### Data shown
**********
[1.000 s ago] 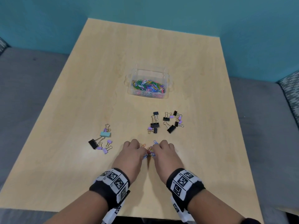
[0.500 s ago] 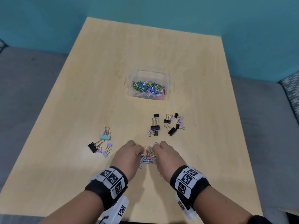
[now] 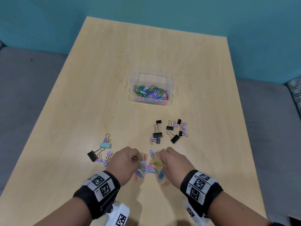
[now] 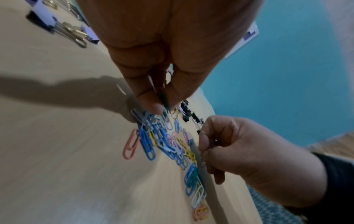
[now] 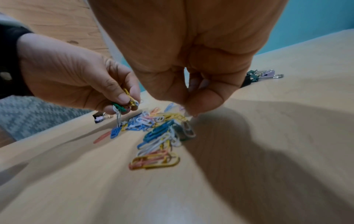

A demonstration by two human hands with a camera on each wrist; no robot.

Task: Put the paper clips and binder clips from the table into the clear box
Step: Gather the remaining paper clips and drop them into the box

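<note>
A loose pile of coloured paper clips (image 3: 149,167) lies on the table near the front edge, between my two hands. My left hand (image 3: 136,159) pinches several clips, green, yellow and white (image 5: 124,104), just above the pile's left side. At the right side, my right hand (image 3: 160,154) has its fingers curled with thumb and fingertips pinched together; a thin clip (image 4: 203,162) hangs from them. The clear box (image 3: 169,82) stands farther back at mid-table, partly filled with paper clips. Binder clips lie in two groups, a right group (image 3: 171,132) and a left group (image 3: 101,151).
The wooden table (image 3: 97,79) is bare around the box and along its far half. Grey floor lies on both sides, and a teal wall stands behind. The left binder clips lie close beside my left hand.
Both hands have drawn back and slightly apart from the pile, uncovering more of the paper clips. Each now has clips pinched in its fingertips.
</note>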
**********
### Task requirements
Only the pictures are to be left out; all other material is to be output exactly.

### Exercise response
[1.000 s ago] 
[0.500 s ago] 
[now] 
[now] 
[now] 

A demonstration by two human hands with a camera on each wrist; no robot.

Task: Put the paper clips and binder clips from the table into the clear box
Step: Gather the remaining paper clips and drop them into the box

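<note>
A loose pile of coloured paper clips (image 3: 149,167) lies on the table near the front edge, between my two hands. My left hand (image 3: 136,159) pinches several clips, green, yellow and white (image 5: 124,104), just above the pile's left side. At the right side, my right hand (image 3: 160,154) has its fingers curled with thumb and fingertips pinched together; a thin clip (image 4: 203,162) hangs from them. The clear box (image 3: 169,82) stands farther back at mid-table, partly filled with paper clips. Binder clips lie in two groups, a right group (image 3: 171,132) and a left group (image 3: 101,151).
The wooden table (image 3: 97,79) is bare around the box and along its far half. Grey floor lies on both sides, and a teal wall stands behind. The left binder clips lie close beside my left hand.
Both hands have drawn back and slightly apart from the pile, uncovering more of the paper clips. Each now has clips pinched in its fingertips.
</note>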

The output shown is complete.